> **TASK TO COMPLETE**
Every entry must be copied word for word.

> **RECORD EXCERPTS**
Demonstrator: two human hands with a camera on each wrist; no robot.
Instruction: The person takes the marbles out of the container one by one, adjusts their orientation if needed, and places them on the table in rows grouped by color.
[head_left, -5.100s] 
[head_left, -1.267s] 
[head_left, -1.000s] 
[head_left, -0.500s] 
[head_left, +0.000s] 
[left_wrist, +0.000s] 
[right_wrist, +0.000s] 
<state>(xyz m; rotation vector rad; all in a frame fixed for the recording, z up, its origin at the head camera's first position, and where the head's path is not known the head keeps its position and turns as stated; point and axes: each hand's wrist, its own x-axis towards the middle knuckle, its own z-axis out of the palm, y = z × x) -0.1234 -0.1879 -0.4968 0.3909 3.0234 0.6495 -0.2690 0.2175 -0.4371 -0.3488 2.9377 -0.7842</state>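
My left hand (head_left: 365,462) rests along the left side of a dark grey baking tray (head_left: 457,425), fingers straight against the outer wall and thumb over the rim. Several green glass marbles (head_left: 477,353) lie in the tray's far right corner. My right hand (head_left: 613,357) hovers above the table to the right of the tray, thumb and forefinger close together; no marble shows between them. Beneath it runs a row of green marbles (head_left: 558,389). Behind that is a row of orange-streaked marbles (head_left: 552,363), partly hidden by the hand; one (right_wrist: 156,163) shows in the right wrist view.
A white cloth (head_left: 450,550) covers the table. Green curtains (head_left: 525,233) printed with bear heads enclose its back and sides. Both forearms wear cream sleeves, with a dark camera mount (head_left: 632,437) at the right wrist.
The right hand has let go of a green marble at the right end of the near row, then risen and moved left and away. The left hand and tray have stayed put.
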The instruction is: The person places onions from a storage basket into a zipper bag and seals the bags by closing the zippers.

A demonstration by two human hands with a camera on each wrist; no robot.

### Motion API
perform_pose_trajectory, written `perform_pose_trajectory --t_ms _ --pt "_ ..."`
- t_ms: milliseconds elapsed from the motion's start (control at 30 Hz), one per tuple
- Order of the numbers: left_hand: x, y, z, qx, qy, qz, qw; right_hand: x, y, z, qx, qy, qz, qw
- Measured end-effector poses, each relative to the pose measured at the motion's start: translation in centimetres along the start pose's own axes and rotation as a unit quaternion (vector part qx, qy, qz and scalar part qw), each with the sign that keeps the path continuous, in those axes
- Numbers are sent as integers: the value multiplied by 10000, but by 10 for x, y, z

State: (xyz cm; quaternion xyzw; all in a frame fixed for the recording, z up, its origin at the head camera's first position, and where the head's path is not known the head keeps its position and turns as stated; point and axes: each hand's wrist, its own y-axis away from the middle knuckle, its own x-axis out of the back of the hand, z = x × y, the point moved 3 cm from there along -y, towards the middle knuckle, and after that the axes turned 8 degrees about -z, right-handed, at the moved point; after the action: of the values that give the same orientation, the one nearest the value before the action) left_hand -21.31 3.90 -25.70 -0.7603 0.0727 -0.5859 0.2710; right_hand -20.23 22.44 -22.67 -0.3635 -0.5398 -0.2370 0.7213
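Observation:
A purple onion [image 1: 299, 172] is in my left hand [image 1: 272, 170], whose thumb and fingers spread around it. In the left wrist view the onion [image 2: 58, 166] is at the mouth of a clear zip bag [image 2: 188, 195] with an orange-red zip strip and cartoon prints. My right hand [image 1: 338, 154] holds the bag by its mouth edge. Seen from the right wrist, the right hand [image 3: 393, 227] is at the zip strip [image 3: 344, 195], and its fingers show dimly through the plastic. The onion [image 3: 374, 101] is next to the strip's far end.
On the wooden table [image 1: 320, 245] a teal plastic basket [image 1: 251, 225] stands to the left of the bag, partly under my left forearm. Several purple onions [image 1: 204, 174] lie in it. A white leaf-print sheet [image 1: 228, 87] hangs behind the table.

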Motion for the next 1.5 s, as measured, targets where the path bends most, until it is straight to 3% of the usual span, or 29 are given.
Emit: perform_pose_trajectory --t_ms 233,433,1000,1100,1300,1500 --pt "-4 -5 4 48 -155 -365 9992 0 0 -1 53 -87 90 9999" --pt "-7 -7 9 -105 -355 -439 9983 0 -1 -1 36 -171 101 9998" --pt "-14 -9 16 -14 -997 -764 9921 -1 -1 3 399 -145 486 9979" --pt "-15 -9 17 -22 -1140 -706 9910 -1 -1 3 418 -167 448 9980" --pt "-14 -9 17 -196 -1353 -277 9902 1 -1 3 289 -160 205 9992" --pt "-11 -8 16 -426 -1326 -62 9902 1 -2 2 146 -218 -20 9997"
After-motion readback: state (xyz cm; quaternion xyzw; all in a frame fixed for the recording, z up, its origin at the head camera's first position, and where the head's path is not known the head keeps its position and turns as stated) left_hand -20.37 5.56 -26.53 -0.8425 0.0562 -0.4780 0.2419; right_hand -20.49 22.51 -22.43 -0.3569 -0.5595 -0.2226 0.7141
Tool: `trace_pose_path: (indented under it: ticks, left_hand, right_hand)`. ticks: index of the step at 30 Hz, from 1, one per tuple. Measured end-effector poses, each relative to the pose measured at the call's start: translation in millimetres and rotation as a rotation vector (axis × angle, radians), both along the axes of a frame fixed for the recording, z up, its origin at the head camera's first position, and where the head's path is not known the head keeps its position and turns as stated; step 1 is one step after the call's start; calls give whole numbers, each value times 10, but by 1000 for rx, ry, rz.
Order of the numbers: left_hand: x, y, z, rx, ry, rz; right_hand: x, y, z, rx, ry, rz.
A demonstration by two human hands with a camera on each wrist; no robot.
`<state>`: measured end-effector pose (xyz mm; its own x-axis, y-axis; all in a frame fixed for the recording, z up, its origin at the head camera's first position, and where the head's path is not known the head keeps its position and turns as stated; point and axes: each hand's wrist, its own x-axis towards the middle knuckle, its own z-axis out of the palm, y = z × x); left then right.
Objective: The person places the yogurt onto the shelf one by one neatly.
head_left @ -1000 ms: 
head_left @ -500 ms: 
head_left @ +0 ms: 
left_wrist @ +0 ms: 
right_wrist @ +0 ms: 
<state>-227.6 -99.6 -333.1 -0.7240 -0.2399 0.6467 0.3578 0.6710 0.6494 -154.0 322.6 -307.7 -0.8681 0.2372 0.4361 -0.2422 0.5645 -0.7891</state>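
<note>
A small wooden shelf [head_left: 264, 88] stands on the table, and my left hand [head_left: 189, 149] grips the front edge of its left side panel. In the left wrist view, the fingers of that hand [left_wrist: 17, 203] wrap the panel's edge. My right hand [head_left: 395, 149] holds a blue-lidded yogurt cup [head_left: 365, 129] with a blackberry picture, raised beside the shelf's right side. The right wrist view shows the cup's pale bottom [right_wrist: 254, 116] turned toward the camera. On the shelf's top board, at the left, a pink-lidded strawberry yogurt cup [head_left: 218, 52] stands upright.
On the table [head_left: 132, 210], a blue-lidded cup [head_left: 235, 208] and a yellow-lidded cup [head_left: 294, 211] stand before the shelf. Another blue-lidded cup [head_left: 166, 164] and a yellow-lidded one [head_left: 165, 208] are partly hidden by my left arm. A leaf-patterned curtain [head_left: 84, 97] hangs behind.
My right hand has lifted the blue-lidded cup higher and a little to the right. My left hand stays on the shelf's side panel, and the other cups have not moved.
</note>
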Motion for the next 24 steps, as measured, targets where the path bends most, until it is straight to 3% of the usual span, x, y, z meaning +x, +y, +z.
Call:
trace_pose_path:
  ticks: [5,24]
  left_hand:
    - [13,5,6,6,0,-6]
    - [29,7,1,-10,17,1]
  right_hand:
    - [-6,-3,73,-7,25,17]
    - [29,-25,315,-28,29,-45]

> **WRITTEN ANSWER**
Demonstrator: two human hands with a camera on each wrist; no robot.
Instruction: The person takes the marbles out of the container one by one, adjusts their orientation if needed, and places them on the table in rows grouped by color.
[head_left, -5.100s] 
[head_left, -1.267s] 
[head_left, -1.000s] 
[head_left, -0.500s] 
[head_left, +0.000s] 
[left_wrist, +0.000s] 
[right_wrist, +0.000s] 
<state>(xyz m; rotation vector rad; all in a frame fixed for the recording, z up, its origin at the head camera's first position, and where the head's path is not known the head keeps its position and turns as stated; point and axes: each hand's wrist, its own x-axis towards the middle knuckle, its own z-axis out of the palm, y = z × x) -0.1234 -0.1879 -0.4968 0.3909 3.0234 0.6495 -0.2690 0.2175 -0.4371 -0.3488 2.9377 -0.7842</state>
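My left hand (head_left: 365,462) rests along the left side of a dark grey baking tray (head_left: 457,425), fingers straight against the outer wall and thumb over the rim. Several green glass marbles (head_left: 477,353) lie in the tray's far right corner. My right hand (head_left: 613,357) hovers above the table to the right of the tray, thumb and forefinger close together; no marble shows between them. Beneath it runs a row of green marbles (head_left: 558,389). Behind that is a row of orange-streaked marbles (head_left: 552,363), partly hidden by the hand; one (right_wrist: 156,163) shows in the right wrist view.
A white cloth (head_left: 450,550) covers the table. Green curtains (head_left: 525,233) printed with bear heads enclose its back and sides. Both forearms wear cream sleeves, with a dark camera mount (head_left: 632,437) at the right wrist.
The right hand has let go of a green marble at the right end of the near row, then risen and moved left and away. The left hand and tray have stayed put.
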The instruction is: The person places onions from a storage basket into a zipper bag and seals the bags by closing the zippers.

A demonstration by two human hands with a camera on each wrist; no robot.

### Motion API
perform_pose_trajectory, written `perform_pose_trajectory --t_ms _ --pt "_ ..."`
- t_ms: milliseconds elapsed from the motion's start (control at 30 Hz), one per tuple
- Order of the numbers: left_hand: x, y, z, qx, qy, qz, qw; right_hand: x, y, z, qx, qy, qz, qw
- Measured end-effector poses, each relative to the pose measured at the motion's start: translation in centimetres along the start pose's own axes and rotation as a unit quaternion (vector part qx, qy, qz and scalar part qw), each with the sign that keeps the path continuous, in those axes
- Numbers are sent as integers: the value multiplied by 10000, but by 10 for x, y, z

State: (xyz cm; quaternion xyzw; all in a frame fixed for the recording, z up, its origin at the head camera's first position, and where the head's path is not known the head keeps its position and turns as stated; point and axes: each hand's wrist, its own y-axis away from the middle knuckle, its own x-axis out of the back of the hand, z = x × y, the point moved 3 cm from there along -y, towards the middle knuckle, and after that the axes turned 8 degrees about -z, right-handed, at the moved point; after the action: of the values that give the same orientation, the one nearest the value before the action) left_hand -21.31 3.90 -25.70 -0.7603 0.0727 -0.5859 0.2710; right_hand -20.23 22.44 -22.67 -0.3635 -0.5398 -0.2370 0.7213
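Observation:
A purple onion [image 1: 299, 172] is in my left hand [image 1: 272, 170], whose thumb and fingers spread around it. In the left wrist view the onion [image 2: 58, 166] is at the mouth of a clear zip bag [image 2: 188, 195] with an orange-red zip strip and cartoon prints. My right hand [image 1: 338, 154] holds the bag by its mouth edge. Seen from the right wrist, the right hand [image 3: 393, 227] is at the zip strip [image 3: 344, 195], and its fingers show dimly through the plastic. The onion [image 3: 374, 101] is next to the strip's far end.
On the wooden table [image 1: 320, 245] a teal plastic basket [image 1: 251, 225] stands to the left of the bag, partly under my left forearm. Several purple onions [image 1: 204, 174] lie in it. A white leaf-print sheet [image 1: 228, 87] hangs behind the table.
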
Motion for the next 1.5 s, as measured, targets where the path bends most, until it is straight to 3% of the usual span, or 29 are given.
Emit: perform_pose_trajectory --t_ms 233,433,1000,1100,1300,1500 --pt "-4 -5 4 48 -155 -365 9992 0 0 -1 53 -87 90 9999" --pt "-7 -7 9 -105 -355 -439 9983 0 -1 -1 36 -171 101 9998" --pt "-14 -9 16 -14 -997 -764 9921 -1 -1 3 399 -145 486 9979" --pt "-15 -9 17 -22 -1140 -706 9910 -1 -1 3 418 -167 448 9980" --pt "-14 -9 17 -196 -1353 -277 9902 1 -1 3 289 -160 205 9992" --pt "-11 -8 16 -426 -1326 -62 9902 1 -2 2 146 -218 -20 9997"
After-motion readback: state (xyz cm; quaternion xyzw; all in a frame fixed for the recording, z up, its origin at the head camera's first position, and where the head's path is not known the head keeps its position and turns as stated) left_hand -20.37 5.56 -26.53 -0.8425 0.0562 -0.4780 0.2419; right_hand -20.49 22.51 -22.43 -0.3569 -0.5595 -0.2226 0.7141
Tool: `trace_pose_path: (indented under it: ticks, left_hand, right_hand)`. ticks: index of the step at 30 Hz, from 1, one per tuple. Measured end-effector poses, each relative to the pose measured at the call's start: translation in millimetres and rotation as a rotation vector (axis × angle, radians), both along the axes of a frame fixed for the recording, z up, its origin at the head camera's first position, and where the head's path is not known the head keeps its position and turns as stated; step 1 is one step after the call's start; calls give whole numbers, each value times 10, but by 1000 for rx, ry, rz.
Order of the numbers: left_hand: x, y, z, rx, ry, rz; right_hand: x, y, z, rx, ry, rz.
A demonstration by two human hands with a camera on each wrist; no robot.
`<state>`: measured end-effector pose (xyz mm; its own x-axis, y-axis; all in a frame fixed for the recording, z up, its origin at the head camera's first position, and where the head's path is not known the head keeps its position and turns as stated; point and axes: each hand's wrist, its own x-axis towards the middle knuckle, its own z-axis out of the palm, y = z × x); left then right.
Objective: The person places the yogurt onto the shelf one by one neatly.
head_left @ -1000 ms: 
head_left @ -500 ms: 
head_left @ +0 ms: 
left_wrist @ +0 ms: 
right_wrist @ +0 ms: 
<state>-227.6 -99.6 -333.1 -0.7240 -0.2399 0.6467 0.3578 0.6710 0.6494 -154.0 322.6 -307.7 -0.8681 0.2372 0.4361 -0.2422 0.5645 -0.7891</state>
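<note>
A small wooden shelf [head_left: 264, 88] stands on the table, and my left hand [head_left: 189, 149] grips the front edge of its left side panel. In the left wrist view, the fingers of that hand [left_wrist: 17, 203] wrap the panel's edge. My right hand [head_left: 395, 149] holds a blue-lidded yogurt cup [head_left: 365, 129] with a blackberry picture, raised beside the shelf's right side. The right wrist view shows the cup's pale bottom [right_wrist: 254, 116] turned toward the camera. On the shelf's top board, at the left, a pink-lidded strawberry yogurt cup [head_left: 218, 52] stands upright.
On the table [head_left: 132, 210], a blue-lidded cup [head_left: 235, 208] and a yellow-lidded cup [head_left: 294, 211] stand before the shelf. Another blue-lidded cup [head_left: 166, 164] and a yellow-lidded one [head_left: 165, 208] are partly hidden by my left arm. A leaf-patterned curtain [head_left: 84, 97] hangs behind.
My right hand has lifted the blue-lidded cup higher and a little to the right. My left hand stays on the shelf's side panel, and the other cups have not moved.
</note>
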Motion for the next 24 steps, as measured, targets where the path bends most, until it is straight to 3% of the usual span, x, y, z meaning +x, +y, +z.
Call:
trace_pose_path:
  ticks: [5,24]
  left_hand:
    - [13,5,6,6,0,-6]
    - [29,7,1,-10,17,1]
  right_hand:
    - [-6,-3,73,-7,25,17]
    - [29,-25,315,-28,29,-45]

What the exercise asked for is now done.